ABOUT THIS EXERCISE = From the entries below, transcribe exactly the lines between the line holding "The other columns" and the line holding "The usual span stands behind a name", inclusive; skip all other lines.

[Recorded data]
^^^^^^^^^^^^^^^^

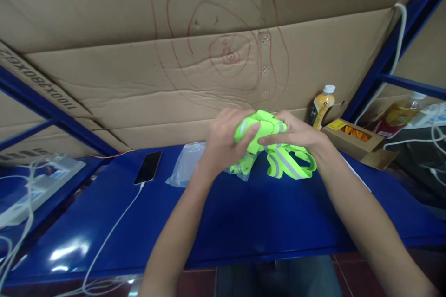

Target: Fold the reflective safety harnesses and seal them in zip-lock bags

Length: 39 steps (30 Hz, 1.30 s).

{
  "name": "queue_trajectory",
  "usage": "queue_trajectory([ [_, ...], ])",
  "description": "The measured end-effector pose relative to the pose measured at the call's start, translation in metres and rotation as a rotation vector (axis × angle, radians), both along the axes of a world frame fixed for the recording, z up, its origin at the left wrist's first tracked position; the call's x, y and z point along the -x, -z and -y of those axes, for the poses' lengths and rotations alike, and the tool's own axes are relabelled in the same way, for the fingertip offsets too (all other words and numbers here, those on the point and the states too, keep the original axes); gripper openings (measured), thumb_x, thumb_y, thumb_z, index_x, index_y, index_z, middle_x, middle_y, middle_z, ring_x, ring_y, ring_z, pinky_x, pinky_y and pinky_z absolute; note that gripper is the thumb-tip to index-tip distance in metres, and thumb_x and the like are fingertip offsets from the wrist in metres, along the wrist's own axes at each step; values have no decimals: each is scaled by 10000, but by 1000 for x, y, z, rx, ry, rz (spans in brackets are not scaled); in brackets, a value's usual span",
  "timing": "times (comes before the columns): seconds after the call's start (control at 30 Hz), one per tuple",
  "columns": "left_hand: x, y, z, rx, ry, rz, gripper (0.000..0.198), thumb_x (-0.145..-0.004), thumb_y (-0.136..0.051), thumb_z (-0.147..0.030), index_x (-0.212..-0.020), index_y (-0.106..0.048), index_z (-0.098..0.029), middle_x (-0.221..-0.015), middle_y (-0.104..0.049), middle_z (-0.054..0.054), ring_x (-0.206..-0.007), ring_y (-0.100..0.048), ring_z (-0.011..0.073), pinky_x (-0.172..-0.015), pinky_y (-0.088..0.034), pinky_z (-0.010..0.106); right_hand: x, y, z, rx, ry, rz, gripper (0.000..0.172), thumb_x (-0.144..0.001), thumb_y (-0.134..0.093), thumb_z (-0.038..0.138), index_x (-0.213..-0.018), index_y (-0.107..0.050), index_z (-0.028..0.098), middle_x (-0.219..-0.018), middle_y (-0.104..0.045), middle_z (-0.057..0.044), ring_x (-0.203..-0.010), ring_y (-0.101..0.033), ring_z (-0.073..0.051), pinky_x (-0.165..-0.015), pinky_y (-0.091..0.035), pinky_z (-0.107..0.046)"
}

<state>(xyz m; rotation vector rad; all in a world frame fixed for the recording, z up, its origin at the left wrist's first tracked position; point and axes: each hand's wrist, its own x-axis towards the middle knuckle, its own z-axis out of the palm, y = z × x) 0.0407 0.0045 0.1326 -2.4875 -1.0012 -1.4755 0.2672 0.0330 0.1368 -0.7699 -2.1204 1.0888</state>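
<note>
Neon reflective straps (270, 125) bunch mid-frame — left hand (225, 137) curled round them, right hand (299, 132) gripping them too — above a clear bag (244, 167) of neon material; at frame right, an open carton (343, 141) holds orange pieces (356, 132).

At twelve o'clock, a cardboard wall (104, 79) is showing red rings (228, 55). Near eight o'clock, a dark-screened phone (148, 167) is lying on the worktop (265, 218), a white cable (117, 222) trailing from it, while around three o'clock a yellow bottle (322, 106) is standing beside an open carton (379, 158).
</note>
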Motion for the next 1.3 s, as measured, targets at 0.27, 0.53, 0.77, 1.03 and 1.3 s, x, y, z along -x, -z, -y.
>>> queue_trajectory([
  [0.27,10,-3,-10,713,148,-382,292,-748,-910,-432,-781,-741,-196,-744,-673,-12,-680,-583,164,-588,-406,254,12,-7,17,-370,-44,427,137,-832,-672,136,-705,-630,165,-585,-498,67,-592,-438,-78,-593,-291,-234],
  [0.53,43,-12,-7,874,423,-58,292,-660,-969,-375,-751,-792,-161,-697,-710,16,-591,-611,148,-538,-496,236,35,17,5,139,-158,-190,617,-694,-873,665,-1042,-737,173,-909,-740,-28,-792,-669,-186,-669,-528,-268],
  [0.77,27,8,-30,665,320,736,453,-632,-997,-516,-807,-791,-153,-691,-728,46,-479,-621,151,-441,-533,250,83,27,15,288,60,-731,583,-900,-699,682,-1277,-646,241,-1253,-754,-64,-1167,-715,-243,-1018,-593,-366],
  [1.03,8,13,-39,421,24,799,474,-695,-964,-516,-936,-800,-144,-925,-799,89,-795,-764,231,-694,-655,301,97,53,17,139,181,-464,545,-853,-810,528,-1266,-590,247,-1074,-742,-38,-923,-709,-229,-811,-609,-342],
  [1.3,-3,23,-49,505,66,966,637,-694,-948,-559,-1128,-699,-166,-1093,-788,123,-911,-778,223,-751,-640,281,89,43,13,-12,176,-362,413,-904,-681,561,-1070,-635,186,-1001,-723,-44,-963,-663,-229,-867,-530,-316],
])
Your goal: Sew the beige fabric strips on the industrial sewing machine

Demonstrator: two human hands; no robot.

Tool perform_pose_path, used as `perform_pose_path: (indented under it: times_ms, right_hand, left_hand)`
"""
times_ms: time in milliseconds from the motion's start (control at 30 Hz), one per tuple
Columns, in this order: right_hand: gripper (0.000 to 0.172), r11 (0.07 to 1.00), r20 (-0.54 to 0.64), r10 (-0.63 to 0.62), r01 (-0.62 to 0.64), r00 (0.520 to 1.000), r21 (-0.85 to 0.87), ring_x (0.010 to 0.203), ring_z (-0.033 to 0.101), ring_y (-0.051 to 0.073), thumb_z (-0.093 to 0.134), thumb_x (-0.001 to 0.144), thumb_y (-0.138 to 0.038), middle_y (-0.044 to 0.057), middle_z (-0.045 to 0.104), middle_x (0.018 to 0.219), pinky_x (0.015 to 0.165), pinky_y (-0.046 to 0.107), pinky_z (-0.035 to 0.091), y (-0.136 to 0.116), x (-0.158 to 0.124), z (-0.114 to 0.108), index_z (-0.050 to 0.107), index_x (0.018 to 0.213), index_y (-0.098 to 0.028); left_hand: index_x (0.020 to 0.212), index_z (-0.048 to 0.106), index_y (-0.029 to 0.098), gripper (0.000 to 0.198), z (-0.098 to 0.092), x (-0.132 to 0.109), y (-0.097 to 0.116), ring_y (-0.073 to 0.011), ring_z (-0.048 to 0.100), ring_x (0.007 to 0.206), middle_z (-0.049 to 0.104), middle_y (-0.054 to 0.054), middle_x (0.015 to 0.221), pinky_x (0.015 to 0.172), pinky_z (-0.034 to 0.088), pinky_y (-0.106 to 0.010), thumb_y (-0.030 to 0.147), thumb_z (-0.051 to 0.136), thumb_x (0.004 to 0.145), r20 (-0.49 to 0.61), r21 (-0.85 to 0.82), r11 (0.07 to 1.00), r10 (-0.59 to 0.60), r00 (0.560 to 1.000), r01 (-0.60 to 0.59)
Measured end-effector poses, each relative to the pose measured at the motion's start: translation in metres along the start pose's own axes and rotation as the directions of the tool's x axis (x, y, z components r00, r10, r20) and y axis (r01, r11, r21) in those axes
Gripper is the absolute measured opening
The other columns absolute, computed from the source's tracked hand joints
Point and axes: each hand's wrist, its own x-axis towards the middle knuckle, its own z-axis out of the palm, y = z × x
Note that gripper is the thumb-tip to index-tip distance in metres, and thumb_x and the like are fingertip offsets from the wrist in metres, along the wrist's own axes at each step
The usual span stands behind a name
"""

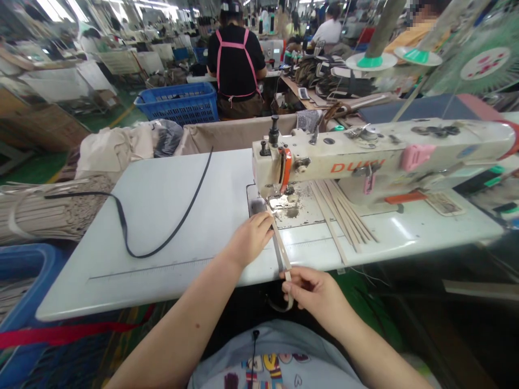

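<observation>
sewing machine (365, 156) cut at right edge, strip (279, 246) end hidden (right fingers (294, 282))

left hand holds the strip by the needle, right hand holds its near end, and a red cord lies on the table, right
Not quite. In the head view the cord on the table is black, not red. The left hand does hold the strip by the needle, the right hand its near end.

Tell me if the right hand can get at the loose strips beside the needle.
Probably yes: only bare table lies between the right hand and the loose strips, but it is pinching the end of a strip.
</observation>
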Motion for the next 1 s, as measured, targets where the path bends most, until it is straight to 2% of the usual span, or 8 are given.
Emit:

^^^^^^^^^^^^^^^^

RESULT OF THIS TASK =
The other columns absolute, computed from the source's tracked hand joints
Point and axes: each hand's wrist, its own x-axis towards the middle knuckle, its own z-axis out of the palm, y = z × x
Note that gripper is the thumb-tip to index-tip distance in metres, and thumb_x and the like are fingertip offsets from the wrist in metres, along the wrist's own axes at each step
The usual span stands behind a name

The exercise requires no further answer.